The high tech sector has been receiving state tax breaks (and from some cities and counties as well) for some time now. Since 1995, per legislation that became RCW 82.63, there have been state sales tax exemptions for facility construction and purchases of eligible equipment , followed by later legislation authorizing B & O tax credits for tech R & D expenditures. Entities that utilize benefits of these programs must report details annually to the WA State Legislature. The Descriptive Statistics for Tax Incentive Programs 2009 Report for calendar year 2008, published by the state Dept. of Revenue, reveals that dollar value of the sales tax exemptions for this sector was $122.5 million out of a total $194.1M for all participating industries; and that 481 companies received B&O tax credits that saved them some $22M . The other state tax incentive programs are primarily for the farming and timber sectors. The report explains in detail how the program works, and that
The original law provided the deferral/exemption only for a ten-year period. In 2004 the
expiration date was extended to January 1, 2015.
Interestingly, at that time (2004) the Seattle Times commented:
.….the industry’s political clout has never been stronger. Along with high-tech lobbyists, the biotech group won a battle in Olympia earlier this year to extend multimillion-dollar tax breaks for the industry to 2015, despite the state’s budget woes.

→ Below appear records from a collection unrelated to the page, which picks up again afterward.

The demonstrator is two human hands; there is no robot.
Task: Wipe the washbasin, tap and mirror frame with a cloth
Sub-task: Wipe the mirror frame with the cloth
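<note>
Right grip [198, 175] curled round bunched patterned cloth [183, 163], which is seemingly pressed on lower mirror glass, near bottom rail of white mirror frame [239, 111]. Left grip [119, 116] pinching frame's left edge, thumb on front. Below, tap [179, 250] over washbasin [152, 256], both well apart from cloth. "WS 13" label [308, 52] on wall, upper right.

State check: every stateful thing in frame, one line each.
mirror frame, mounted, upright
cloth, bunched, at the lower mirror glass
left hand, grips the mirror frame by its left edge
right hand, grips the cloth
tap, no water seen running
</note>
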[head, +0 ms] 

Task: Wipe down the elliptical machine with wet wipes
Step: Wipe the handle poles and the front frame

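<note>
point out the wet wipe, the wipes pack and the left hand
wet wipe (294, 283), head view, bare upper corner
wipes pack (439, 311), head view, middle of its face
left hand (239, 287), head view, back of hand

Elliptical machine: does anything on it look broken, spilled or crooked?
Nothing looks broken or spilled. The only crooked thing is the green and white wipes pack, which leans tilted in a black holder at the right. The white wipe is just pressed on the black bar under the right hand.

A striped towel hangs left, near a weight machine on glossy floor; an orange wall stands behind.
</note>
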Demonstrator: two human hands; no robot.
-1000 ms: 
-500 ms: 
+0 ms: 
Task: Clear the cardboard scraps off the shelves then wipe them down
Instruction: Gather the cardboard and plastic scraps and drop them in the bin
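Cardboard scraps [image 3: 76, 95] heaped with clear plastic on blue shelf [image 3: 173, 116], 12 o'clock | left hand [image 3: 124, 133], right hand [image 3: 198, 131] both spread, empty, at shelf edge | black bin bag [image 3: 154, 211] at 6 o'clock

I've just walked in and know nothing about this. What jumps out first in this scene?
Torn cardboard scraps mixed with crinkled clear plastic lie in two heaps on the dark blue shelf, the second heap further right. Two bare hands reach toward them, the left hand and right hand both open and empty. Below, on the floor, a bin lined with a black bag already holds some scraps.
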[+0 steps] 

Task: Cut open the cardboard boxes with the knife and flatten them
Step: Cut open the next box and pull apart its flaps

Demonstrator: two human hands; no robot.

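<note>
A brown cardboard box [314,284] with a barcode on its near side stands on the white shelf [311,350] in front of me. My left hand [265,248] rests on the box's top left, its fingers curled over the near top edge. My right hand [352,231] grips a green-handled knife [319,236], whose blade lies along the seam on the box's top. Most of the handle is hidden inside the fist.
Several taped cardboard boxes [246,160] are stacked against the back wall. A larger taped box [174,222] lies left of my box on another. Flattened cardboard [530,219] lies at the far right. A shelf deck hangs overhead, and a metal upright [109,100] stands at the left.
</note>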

A March 2010 editorial by local venture capitalist Robert Nelsen in Xconomy-Seattle, entitled Olympia: Don’t Crush Biotech With New Taxes. opined that the exemption from the temporary B &O surcharge would cure the problems of both high unemployment and high healthcare costs in Washington, all while improving the national economy. However, the evidence he offered in support of his belief that that the “wrong” action by state legislators would be the death of the industry seems pretty thin. In addition to the usual warning that jobs will be lost because companies will locate or, relocate, to locales with more favorable tax laws, the sole examples he offered about how the bioscience industry reduces healthcare costs were
Pharmaceuticals have long been known to drastically reduce costs. New medications have brought down the cost of treating depression by mitigating the need for hospitalization. Likewise, cholesterol drugs have saved our health system billions of dollars by reducing the need for heart surgery…
If only controlling healthcare costs were so simple. While Nelsen has chosen to give examples only of pharmaceutical remedies, he doesn’t mention the problem of the affordability of so many of the newest medicines, most of which are biologics. Biologics are expected to account for 50% of all new medicines by 2014, and now cost on average, 22 times more than ordinary drugs. Nelsen’s examples are of 2 types of small -molecule drugs, which also happen to be drugs about which there are concerns about effectiveness and safety. Readers wanting to learn more about treatment for depression, and research on cholesterol-lowering drugs will find Consumer Reports Best Buy Drugs , and the Center for Evidence-Based Policy at OHSU to be helpful resources to get started.
Getting back to the topic of this post, the concept of sharing the pain in these tough fiscal times in order to promote the common good, seems to have lost out once again.